The text of Gilgamesh does not tell us why Utnapishtim is chosen. We are not told that he is a better person or more worthy than anyone else. The only clue is that he was able to hear a secret message spoken to a 'reed wall' by the god Ea. There is also a hint that he was a devotee of Ea, based on the expression 'I will go down to the Apsu [the cosmic realm of the subterranean waters] to live with my Lord, Ea'.
In the Epic of Atrahasis, on which the flood story in Gilgamesh is based, Atrahasis/Utnapishtim is described thus:
Now there was one Atrahasis
Whose ear was open to his god Enki.
He would speak with his god
And his god would speak with him.
So it seems that Atrahasis was someone who worshiped and could communicate with Ea (also known as Enki). In this epic, Ea, who is renowned for his wisdom, helps Atrahasis rescue humanity from a number of plagues and punishments sent by the chief god Enlil. The flood is merely the final and ultimate punishment in this series. It should be noted that in Mesopotamian tradition, Atrahasis ("extra-wise") is the flood hero's name prior to the granting of immortality, after which he is known as Utnapishtim ("he found life" or "he saw life").
In Sumerian, this same flood hero is known as Ziusudra and he is identified as a king, priest and seer. In one of the Sumerian king lists he is listed as king of Shuruppak before the flood, and he is also associated with this city in Gilgamesh.
Part of the answer to your question, then, is that Utnapishtim was chosen because of his relationship to the God Ea. Equally if not more important, however, is the purpose for which Utnapishtim wa chosen. As mentioned above, we are not told that Utnapishtim was more righteous or worthy than his contemporaries. Rather he is the instrument thorugh which Ea saves human and animal life from complete destruction in the flood.

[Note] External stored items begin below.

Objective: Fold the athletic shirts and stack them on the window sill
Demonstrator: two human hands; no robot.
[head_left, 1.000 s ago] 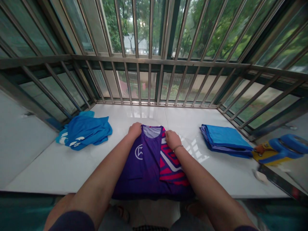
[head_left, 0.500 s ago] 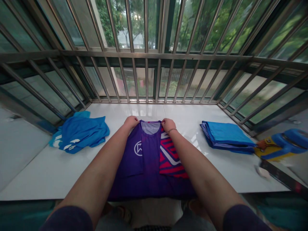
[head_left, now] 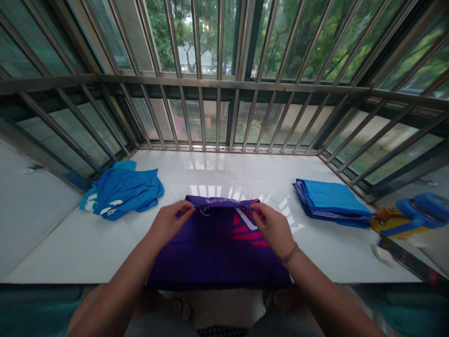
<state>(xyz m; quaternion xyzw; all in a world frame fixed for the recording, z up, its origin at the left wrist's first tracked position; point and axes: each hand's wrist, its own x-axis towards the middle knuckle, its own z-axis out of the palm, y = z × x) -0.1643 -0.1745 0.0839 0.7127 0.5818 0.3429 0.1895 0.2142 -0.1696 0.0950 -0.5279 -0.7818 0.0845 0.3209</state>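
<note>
Pinching the top edge of a purple jersey (head_left: 217,257) between fingers and thumbs, we hold it doubled over on a white tiled ledge (head_left: 77,248) below steel window bars (head_left: 217,56). Our left hand (head_left: 171,222) grasps the cloth near the left end of that edge and our right hand (head_left: 272,229) near the right end, both closed on the fabric, neither released. A thin bracelet (head_left: 290,253) circles our right wrist. The jersey lies centred at the near edge of the ledge, its pink-and-white chevrons (head_left: 245,229) partly showing and a band of upside-down lettering (head_left: 220,201) running along the raised edge. The step in hand looks like folding, judging by how the cloth lies doubled; the next move, we judge, calls for both hands to stay level so the edge settles square on the layer beneath. To the left sits a rumpled blue jersey (head_left: 122,189); to the right, a neat stack of folded blue garments (head_left: 331,201). Past the stack lies a blue-and-yellow object (head_left: 410,217), too blurred to name.
</note>
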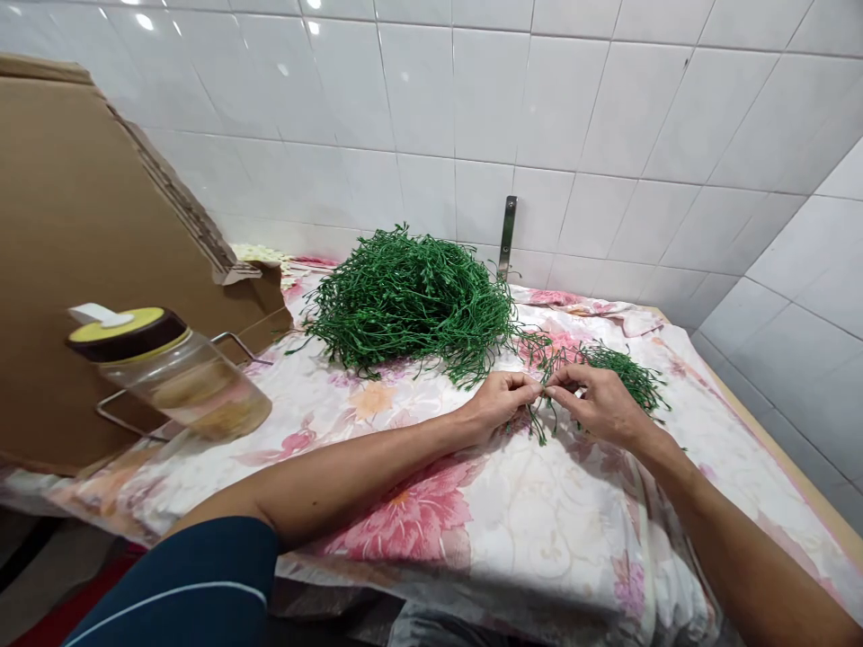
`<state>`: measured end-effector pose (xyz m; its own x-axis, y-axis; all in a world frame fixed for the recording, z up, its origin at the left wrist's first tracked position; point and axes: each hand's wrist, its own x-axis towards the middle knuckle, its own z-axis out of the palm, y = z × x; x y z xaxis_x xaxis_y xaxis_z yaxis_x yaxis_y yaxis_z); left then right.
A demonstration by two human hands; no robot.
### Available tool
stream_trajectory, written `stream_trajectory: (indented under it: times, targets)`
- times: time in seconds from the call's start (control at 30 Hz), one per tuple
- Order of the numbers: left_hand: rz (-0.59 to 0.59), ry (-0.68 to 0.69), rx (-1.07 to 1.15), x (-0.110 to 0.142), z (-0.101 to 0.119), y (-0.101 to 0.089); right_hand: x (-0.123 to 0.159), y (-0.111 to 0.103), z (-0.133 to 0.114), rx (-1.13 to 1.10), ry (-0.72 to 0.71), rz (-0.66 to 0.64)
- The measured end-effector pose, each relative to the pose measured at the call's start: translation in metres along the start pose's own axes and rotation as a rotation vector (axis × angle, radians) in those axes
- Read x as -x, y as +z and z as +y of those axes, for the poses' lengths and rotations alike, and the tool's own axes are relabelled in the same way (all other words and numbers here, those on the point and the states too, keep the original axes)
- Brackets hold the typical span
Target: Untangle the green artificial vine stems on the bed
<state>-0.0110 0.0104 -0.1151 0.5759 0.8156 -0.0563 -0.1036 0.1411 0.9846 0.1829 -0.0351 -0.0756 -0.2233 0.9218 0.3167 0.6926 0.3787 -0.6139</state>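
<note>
Thumb and fingers of my left hand (502,403) are pinched on a small bunch of thin green artificial stems (538,424). My right hand (597,400) pinches the same bunch, its fingertips almost touching those of the left. Stem ends hang below the fingers and others stick up above them. Behind my left hand lies a big tangled heap of green artificial stems (418,301) with small bud-like tips. A smaller pile of the stems (624,373) sits just behind my right hand, partly hidden by it.
A flowered cloth (539,521) covers the table. At the left, a clear bottle (209,386) with a yellow and brown lid leans in a wire holder (243,346). Behind it stands a large cardboard box (101,225). A metal bracket (508,235) is against the tiled wall (418,108).
</note>
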Motion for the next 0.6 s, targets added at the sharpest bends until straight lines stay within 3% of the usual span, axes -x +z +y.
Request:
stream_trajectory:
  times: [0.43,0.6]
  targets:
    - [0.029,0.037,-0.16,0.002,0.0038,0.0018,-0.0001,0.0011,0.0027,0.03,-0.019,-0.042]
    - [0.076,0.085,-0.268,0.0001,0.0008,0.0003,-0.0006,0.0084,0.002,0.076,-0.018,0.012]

It should be noted that Utnapishtim was chosen by Ea alone - not 'the gods' as a group. In fact, it was the council of the Gods that agreed to exterminate humanity and Ea deliberately thwarts this decision. In the final showdown between Ea and the chief god Enlil, the other gods take Ea's side and Enlil is accused of sending a disproportionate and unjust punishment. Enlil seems to accept this criticism by granting immortality to the flood hero and his wife as a reward for saving living beings from extinction. In the larger context of the epic this constitutes a subtle rebuke to Gilgamesh, who has exhausted himself seeking personal immortality while neglecting the well being and care of his people.